■ TASK TO COMPLETE: Go through the entries below and copy each line containing the word "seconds".

■ ENTRIES PROVIDED:
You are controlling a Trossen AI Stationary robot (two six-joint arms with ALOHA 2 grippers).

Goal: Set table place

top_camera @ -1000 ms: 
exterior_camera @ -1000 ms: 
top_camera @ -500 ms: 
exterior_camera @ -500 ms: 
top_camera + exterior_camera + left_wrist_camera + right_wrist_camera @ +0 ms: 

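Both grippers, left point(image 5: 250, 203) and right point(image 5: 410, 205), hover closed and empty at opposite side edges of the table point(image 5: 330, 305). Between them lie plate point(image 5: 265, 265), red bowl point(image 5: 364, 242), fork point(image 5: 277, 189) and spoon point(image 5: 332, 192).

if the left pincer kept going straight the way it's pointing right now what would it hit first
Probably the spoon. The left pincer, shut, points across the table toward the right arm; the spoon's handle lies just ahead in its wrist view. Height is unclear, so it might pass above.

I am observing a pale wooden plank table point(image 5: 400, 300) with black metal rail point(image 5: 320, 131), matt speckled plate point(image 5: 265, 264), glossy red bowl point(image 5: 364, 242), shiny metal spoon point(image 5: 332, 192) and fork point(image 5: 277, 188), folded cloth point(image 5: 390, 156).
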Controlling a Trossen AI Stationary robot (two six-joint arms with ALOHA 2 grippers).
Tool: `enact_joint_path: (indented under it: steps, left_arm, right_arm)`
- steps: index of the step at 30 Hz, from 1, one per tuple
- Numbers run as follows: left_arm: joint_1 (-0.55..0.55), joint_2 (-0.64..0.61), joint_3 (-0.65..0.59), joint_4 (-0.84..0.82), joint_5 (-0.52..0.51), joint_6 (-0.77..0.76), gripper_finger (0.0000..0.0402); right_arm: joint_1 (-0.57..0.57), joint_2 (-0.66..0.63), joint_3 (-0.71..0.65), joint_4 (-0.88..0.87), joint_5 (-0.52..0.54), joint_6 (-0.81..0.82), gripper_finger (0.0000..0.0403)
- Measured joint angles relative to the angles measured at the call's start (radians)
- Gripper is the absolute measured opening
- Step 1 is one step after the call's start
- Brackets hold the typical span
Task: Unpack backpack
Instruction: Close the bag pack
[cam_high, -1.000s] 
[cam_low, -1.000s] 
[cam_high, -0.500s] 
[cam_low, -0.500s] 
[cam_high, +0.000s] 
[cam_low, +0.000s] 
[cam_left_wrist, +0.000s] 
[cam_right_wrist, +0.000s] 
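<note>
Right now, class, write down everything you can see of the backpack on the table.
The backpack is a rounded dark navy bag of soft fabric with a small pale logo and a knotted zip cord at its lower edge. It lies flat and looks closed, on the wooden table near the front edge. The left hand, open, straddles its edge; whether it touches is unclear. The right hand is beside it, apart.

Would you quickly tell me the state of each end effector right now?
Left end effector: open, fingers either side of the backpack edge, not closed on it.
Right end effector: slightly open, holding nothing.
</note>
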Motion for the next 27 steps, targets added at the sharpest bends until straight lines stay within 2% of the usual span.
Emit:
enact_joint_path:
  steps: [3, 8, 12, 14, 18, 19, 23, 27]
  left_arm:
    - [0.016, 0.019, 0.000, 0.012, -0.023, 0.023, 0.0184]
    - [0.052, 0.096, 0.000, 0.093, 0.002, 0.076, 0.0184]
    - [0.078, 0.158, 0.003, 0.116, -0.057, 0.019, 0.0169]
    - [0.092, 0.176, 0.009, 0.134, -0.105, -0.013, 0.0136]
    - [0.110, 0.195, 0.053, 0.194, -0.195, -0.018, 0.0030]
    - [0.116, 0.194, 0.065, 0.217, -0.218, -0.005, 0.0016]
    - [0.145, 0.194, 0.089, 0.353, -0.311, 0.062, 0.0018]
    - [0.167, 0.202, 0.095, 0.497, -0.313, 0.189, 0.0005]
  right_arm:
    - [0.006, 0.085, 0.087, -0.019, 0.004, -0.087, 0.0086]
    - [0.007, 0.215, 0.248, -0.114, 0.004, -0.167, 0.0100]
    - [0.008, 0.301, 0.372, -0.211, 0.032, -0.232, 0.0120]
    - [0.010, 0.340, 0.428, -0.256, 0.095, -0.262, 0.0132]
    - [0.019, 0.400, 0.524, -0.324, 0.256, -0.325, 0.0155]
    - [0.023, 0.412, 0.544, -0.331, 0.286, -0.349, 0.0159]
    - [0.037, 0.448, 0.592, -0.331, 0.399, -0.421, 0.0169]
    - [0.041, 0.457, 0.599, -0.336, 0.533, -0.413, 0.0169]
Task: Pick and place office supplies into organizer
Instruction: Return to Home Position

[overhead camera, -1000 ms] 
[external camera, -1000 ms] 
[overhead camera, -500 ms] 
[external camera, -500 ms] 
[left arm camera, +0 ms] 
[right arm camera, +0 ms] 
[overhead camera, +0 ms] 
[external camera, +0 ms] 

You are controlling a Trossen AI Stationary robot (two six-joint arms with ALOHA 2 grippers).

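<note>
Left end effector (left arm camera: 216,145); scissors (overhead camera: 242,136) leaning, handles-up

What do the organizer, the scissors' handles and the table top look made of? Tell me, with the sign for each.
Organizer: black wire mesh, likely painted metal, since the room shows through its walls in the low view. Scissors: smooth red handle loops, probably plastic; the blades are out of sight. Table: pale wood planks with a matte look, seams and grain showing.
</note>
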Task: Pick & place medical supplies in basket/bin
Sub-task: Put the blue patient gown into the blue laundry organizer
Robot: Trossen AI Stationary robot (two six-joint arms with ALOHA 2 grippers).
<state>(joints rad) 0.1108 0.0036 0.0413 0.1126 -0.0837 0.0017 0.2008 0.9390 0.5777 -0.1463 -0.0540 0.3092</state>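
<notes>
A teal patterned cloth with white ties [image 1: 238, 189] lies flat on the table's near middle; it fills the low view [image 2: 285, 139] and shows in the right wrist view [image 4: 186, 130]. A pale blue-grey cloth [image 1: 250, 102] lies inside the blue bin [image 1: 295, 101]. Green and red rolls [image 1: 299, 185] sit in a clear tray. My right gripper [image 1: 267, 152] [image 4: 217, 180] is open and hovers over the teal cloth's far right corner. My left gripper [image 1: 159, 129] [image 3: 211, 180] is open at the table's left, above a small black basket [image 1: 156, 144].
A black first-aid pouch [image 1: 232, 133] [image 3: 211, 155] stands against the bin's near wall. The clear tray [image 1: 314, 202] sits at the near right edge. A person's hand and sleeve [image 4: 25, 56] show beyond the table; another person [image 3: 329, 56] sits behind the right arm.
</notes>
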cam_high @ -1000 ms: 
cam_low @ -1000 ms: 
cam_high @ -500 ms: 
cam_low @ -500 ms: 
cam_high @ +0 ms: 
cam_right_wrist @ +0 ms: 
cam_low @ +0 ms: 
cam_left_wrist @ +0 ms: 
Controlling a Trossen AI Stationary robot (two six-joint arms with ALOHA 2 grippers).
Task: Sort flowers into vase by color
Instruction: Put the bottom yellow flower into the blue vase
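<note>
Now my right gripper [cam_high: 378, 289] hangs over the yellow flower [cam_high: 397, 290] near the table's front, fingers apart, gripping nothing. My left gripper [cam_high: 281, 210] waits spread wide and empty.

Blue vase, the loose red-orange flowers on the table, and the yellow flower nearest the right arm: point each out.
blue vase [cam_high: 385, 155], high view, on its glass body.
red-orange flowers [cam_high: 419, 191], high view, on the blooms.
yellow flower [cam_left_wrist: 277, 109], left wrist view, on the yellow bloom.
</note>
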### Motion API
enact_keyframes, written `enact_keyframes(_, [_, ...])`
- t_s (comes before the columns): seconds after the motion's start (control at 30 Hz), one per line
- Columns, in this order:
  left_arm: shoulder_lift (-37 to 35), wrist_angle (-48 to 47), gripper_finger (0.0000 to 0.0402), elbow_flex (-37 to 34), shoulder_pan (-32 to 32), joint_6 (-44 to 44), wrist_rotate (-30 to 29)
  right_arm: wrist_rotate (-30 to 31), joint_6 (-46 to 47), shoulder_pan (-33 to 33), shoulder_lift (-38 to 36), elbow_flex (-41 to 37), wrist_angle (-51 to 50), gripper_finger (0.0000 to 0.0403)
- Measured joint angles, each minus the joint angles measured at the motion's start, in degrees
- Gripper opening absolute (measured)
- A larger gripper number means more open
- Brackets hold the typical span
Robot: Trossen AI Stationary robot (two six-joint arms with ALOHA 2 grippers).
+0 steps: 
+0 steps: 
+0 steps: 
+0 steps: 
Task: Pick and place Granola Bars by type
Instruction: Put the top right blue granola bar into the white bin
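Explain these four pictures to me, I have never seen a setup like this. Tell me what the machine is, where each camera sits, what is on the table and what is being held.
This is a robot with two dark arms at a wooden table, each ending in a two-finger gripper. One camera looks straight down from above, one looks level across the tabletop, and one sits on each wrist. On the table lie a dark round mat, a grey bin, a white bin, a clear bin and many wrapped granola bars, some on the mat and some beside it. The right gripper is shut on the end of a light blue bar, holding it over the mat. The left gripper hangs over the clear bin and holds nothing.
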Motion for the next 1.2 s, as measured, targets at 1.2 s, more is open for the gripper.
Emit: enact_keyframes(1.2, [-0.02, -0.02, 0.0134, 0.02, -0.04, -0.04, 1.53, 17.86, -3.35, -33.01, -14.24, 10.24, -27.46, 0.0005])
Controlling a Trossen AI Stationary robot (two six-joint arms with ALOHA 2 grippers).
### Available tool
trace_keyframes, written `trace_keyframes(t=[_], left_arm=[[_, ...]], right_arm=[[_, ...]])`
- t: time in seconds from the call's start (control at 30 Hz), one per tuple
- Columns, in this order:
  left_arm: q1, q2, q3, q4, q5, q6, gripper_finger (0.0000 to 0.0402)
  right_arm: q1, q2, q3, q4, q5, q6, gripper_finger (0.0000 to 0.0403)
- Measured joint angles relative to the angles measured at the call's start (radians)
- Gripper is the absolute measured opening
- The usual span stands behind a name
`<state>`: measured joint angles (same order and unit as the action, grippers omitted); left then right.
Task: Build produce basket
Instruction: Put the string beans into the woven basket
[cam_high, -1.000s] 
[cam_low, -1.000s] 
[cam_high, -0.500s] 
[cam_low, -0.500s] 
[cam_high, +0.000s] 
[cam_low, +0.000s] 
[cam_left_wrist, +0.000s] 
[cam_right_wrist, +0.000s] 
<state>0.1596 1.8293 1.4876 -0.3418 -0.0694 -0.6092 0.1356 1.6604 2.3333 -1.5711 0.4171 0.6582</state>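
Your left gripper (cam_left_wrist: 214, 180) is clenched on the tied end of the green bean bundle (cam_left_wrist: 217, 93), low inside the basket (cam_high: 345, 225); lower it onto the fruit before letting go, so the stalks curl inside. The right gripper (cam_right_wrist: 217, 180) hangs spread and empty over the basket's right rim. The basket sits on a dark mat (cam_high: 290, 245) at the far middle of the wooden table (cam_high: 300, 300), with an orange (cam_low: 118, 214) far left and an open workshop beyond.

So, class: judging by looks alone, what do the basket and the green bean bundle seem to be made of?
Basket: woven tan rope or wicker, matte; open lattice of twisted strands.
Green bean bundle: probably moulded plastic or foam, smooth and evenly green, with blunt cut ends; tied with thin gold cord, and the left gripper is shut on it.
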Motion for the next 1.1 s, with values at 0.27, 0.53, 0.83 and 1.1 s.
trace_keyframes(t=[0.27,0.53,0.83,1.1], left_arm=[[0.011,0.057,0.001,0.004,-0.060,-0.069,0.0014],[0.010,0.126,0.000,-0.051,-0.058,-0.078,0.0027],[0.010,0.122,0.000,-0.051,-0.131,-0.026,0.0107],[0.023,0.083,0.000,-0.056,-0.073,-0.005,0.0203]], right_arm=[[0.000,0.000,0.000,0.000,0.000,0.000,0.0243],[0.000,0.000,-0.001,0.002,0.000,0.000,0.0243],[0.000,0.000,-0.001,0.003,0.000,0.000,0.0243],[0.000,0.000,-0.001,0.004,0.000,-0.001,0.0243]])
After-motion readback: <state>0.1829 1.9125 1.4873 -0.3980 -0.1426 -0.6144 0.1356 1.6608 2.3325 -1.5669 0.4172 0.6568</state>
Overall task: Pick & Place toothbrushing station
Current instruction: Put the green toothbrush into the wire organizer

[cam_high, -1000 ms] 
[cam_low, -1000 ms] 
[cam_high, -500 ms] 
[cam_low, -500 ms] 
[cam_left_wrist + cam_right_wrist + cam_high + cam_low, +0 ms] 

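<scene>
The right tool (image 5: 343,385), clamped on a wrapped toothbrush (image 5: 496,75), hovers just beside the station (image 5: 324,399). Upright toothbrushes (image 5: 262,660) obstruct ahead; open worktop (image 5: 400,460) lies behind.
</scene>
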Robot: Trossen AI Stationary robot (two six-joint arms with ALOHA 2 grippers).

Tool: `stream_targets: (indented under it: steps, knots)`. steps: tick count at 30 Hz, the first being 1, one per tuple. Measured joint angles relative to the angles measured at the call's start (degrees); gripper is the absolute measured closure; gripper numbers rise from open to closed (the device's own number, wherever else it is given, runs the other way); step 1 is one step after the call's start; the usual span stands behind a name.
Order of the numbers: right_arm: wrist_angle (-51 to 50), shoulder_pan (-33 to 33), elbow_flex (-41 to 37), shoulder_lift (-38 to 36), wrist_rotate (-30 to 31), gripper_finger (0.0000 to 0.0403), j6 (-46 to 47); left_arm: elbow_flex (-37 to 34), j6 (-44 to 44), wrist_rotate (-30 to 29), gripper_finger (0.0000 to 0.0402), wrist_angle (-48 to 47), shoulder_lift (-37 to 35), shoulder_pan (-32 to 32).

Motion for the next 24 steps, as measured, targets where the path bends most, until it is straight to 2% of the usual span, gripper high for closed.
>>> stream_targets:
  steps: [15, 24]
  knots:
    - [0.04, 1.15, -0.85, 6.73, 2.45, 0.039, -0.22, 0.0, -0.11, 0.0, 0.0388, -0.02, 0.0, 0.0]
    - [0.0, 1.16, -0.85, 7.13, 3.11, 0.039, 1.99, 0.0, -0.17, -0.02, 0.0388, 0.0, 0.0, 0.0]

■ SOLUTION:
- t_s (comes before the columns): seconds after the motion's start (control at 30 Hz), one per line
- t: time in seconds from the call's start (control at 30 Hz), one per tuple

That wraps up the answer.